Read: Bitcoin bull sees digital currency at $55,000 or $60,000 by end of 2021

Some bulls make the case that this rally in bitcoin is different than the one three years ago that resulted in a massive and painful head-fake upward and crash lower for enthusiasts.

As the chart below shows, bitcoin’s price is notably higher than it was at this time three years ago, wrote Matthew Weller, head of market research at GAIN Capital in a research note.

Weller suggested that there is less hype in the move for bitcoin this time around and therefore, it might be more sustainable even if there is a pullback in coming weeks.

“Bitcoin is clearly overbought across most short- and medium-term time frames, so a brief pullback/consolidation is likely soon, but the world’s oldest cryptocurrency has closed exactly three days above the current price near $18,000, so there’s little in the way of overhead resistance to prevent new all-time highs this year,” he wrote.

It’s important to note that not everyone is a fan or believer in the inevitability of bitcoin as a legitimate asset in financial markets.
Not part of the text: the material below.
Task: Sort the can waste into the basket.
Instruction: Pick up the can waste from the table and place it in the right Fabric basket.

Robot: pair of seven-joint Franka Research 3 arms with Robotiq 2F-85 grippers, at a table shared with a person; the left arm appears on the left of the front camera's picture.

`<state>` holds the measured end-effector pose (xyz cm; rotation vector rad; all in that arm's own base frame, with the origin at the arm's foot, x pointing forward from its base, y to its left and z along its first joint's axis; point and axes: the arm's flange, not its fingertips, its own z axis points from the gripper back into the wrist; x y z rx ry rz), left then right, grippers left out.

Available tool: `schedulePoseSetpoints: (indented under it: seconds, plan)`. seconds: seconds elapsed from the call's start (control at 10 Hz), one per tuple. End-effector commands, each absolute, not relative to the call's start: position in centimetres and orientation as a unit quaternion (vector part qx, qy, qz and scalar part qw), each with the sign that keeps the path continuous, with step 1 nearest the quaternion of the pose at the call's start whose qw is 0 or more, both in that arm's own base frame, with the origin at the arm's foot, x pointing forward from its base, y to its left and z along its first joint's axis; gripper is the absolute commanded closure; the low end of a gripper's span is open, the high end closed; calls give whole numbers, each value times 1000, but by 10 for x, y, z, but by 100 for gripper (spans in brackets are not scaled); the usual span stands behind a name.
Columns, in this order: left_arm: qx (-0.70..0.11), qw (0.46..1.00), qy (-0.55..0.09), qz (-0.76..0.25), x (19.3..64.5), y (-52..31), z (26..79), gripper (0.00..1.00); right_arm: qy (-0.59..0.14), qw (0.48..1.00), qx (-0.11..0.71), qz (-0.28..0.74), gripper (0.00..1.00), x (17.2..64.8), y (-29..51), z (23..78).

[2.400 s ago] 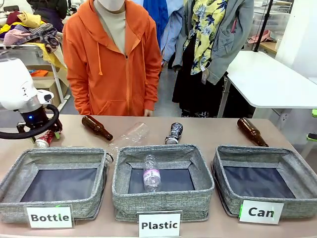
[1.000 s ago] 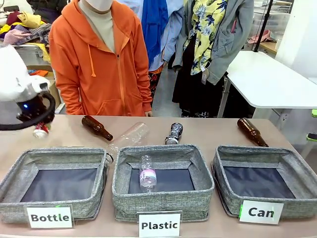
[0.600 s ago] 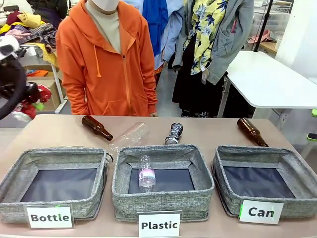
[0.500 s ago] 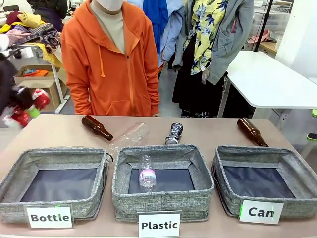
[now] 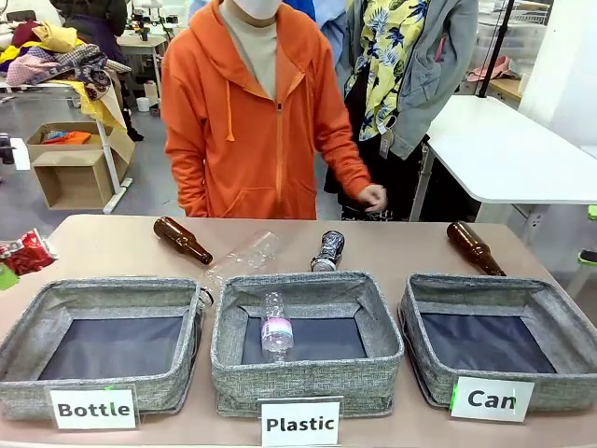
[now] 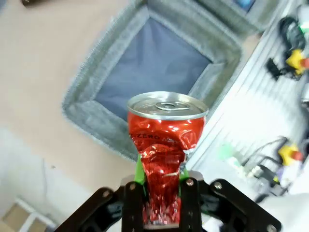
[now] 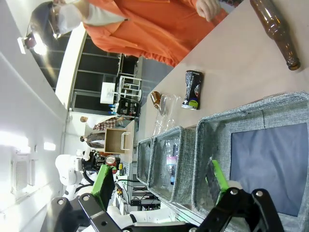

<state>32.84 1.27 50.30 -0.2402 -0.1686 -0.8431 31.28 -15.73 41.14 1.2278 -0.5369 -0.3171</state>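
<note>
A crushed shiny red can sits pinched between the green pads of my left gripper, top rim pointing away, above a grey basket. In the front view the red can hangs at the far left edge, above the table. The black-and-silver can lies on the table behind the middle basket, also seen as a dark can. The basket labelled "Can" stands at the right, nothing on its dark floor. My right gripper stands open near the Can basket.
Brown glass bottles lie at back left and back right. A clear plastic bottle lies behind the "Plastic" basket, another inside it. The "Bottle" basket is at left. A person's hand hovers at the far edge.
My left gripper lifted the red can off the table's far left and swung it out to the picture's left edge. The person in orange stepped right, a hand now at the table's edge.
</note>
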Motion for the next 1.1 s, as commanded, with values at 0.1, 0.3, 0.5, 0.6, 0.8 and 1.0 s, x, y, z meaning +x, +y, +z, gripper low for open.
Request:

Critics say that bitcoin is best used in money laundering and other criminal activities and make distinctions between digital currencies and the blockchain technology that underpins them.

Jamie Dimon, CEO of JPMorgan Chase, said that bitcoin wasn’t his “cup of tea” at the New York Times DealBook Summit on Wednesday, even as he extolled the virtues of the blockchain backed JPM coin.

Dimon and others believe that governments can impose regulations on digital currencies that could nullify their appeal.